I’d like to take this opportunity to recommend as strongly as I can Seamus Handey’s translation of Beowulf.
My wife and I took turns reading it to each other while driving across country a few years ago. Definitely read it aloud if you can.
Sadly Seamus has passed, but his efforts are remembered favorably. I wish I’d had a chance to tell him how much we enjoyed the experience.
I like Latimore. Further, if you are REALLY interester, learn ancient Greek and read Homer in the original. No translation does the power of the Bard’s actual words justice. Further there are historical nuances in the story illustrated by the original language totally lost in translation. The poem was committed to words centuries after the events occurred and the tale is replete. With historical anachronisms from another earlier age, even in Homer’s day.
I liked the Iliad better. I think there is more real history lurking in it.
Www.sacred-texts.com/cla/homer/greek/index.htm
Didn’t Morris do a translation of Beowulf? Beowulf always gave me the feeling that it was originally a much better tale presented in a totally pagan milieu, but was reworked by monkish hands into a weaker, Christianized version. Sort of like the Volsunga Saga versus the Niebelungenlied.
I love this thread!
beyond my capacity
I like Dan Simmons’ version in Illium and Olympos. The the asteroid belt combat robots are cool.
They can translate Greek, but can’t get a seat on the SC. Go figure.

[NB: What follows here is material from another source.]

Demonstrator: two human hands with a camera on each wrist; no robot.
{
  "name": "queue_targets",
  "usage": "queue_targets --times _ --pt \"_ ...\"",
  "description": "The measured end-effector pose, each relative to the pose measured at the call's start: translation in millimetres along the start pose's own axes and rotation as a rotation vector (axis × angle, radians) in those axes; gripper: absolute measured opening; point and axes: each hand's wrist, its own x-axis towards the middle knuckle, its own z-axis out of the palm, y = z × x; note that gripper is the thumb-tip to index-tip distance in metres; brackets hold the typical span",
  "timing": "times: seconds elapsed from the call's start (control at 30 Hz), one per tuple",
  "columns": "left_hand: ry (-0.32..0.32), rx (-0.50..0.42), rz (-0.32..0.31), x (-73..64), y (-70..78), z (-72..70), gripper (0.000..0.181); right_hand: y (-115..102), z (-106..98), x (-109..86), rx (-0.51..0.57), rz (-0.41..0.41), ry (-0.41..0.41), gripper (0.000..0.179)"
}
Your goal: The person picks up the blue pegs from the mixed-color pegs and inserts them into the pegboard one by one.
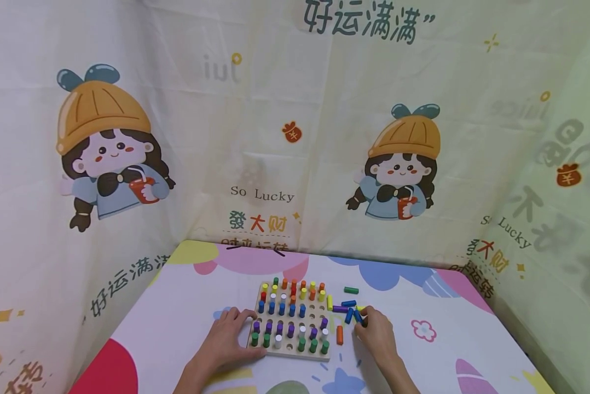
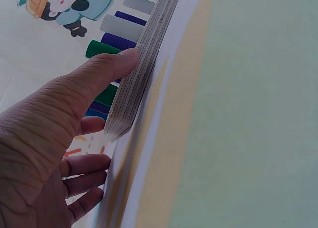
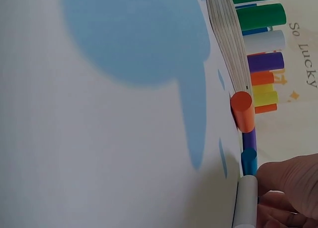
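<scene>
A wooden pegboard (image 1: 295,354) lies on the table, with upright coloured pegs in many of its holes. My left hand (image 1: 226,338) holds the board at its near left corner, thumb on the front edge and index finger along the left side. In the left wrist view the thumb (image 2: 107,66) presses the board's layered edge (image 2: 144,64). Right of the board, my right hand (image 1: 377,334) pinches at a blue peg (image 1: 357,316) among loose pegs; the fingertips are partly hidden. A white peg (image 3: 246,203) lies close to the thumb in the right wrist view.
Loose pegs lie right of the board: orange (image 1: 340,335), purple (image 1: 340,309), yellow (image 1: 330,302) and green (image 1: 351,290), with more blue ones nearby. The patterned tablecloth (image 1: 452,339) spreads around them. Printed cloth walls (image 1: 324,164) stand behind and at both sides.
</scene>
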Motion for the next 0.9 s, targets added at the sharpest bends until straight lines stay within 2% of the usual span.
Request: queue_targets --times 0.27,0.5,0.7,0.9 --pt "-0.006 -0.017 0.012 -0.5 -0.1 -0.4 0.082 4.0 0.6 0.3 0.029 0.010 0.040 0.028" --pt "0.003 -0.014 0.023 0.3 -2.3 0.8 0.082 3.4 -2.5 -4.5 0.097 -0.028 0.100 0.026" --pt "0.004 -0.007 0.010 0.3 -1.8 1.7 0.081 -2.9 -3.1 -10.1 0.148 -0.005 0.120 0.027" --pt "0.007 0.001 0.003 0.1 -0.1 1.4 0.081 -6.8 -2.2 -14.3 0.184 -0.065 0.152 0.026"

I like the alliteration in the clause that precedes the isolated "heroes" - the explosive sound of the repeated "P" seems to hurl them Hades-ward . . . Lattimore replicates this best I think. Fagles gets the alliteration in part, but loses the rhythm. My professor loved to read Homer aloud, and we all memorized and recited aloud as well. So the rhythm may be unusually important to me for that reason.
But it's all like a huge ball of string, all interconnected. Take one segment of string, cut it off from the rest, examine it in isolation, you have NO idea of the huge ball of culture and language it came out of.

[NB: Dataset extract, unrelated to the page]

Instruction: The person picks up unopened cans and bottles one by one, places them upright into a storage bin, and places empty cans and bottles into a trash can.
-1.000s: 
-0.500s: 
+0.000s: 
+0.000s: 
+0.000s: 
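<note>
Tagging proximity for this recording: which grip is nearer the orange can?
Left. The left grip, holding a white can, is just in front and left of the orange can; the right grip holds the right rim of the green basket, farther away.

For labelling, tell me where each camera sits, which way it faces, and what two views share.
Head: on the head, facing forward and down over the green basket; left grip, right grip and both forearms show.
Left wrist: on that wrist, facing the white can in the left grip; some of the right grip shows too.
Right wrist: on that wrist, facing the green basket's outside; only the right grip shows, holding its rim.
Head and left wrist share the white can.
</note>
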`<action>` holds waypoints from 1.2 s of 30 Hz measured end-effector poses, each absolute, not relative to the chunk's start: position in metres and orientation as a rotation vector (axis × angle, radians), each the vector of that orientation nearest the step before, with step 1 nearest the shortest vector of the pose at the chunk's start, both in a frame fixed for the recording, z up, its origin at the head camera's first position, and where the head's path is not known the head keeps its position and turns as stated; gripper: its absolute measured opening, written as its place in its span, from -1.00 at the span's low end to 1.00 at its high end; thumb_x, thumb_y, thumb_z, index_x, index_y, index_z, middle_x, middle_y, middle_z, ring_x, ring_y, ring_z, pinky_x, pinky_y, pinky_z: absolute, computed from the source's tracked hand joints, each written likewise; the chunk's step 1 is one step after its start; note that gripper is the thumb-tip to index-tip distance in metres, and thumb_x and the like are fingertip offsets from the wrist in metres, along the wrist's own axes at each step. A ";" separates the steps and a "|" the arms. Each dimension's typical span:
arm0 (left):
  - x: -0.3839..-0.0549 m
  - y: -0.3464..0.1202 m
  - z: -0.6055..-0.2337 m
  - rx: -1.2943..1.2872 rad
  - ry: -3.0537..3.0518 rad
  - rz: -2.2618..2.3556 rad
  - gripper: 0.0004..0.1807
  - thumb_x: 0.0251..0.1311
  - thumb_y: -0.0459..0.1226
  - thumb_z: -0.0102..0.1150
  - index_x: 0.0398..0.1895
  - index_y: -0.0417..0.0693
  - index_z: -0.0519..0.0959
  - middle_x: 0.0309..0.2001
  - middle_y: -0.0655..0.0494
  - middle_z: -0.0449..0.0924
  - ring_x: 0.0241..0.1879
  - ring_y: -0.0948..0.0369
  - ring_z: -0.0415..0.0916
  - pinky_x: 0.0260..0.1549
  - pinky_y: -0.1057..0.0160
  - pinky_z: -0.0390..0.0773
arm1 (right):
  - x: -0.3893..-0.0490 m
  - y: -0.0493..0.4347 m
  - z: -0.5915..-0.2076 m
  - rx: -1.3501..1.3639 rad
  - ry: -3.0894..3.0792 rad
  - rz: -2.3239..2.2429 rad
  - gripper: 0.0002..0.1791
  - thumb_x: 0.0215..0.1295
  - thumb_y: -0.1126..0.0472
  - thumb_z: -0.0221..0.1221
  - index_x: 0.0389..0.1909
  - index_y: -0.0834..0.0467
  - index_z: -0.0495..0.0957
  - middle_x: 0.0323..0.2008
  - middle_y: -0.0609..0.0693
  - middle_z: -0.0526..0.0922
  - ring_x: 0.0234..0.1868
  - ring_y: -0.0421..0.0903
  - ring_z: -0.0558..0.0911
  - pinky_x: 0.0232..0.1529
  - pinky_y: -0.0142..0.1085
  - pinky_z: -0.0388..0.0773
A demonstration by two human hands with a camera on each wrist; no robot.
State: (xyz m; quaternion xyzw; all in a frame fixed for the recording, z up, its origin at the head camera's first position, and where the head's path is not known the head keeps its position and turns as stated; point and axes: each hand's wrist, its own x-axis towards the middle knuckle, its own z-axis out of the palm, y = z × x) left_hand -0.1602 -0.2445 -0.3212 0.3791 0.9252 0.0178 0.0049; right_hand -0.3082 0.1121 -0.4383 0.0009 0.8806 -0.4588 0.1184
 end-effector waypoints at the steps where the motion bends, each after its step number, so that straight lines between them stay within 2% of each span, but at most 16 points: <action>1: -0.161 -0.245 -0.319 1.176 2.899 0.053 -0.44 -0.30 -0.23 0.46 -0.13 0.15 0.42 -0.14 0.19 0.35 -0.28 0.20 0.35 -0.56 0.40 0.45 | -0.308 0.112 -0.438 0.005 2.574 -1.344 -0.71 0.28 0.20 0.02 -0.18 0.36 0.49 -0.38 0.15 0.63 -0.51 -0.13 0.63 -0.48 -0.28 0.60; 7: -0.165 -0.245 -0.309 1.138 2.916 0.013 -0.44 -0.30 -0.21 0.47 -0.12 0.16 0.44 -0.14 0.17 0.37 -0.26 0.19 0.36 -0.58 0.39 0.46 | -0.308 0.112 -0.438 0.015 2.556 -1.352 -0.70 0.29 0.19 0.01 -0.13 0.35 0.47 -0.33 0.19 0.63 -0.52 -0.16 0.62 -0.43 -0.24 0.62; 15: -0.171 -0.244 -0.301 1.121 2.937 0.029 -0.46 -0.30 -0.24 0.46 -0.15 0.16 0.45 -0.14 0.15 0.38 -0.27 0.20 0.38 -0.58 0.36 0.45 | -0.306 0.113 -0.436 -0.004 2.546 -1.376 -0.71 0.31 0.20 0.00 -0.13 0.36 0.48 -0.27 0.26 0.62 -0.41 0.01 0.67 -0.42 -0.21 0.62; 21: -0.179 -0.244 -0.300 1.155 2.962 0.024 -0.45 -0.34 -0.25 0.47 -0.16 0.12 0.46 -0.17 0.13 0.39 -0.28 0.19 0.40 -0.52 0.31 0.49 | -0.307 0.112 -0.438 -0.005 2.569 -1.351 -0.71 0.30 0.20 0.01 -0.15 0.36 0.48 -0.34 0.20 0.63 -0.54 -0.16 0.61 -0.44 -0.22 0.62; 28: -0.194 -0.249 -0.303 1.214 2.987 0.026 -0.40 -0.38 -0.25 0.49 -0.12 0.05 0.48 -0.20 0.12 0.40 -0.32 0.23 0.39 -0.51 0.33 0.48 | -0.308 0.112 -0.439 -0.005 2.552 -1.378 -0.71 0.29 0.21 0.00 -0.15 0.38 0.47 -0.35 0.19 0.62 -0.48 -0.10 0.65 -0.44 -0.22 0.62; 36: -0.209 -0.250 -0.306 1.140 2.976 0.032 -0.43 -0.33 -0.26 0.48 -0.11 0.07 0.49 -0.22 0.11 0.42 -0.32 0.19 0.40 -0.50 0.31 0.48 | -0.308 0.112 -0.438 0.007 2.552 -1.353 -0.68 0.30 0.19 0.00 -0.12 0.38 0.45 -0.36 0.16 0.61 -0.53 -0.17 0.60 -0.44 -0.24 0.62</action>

It isn’t, really! Get a good basic Greek textbook and go after it. Even if you’re never able to read with facility, you will have a better insight into the language and the culture.
these were required reading for me in high school.
I just may need to buy this book. Thanks.
I always say I prefer the Iliad to the Odyssey, but the truth is, I only like parts of each one. :’)
Yeah, it’s not bad!
Although some of it is all Greek to me.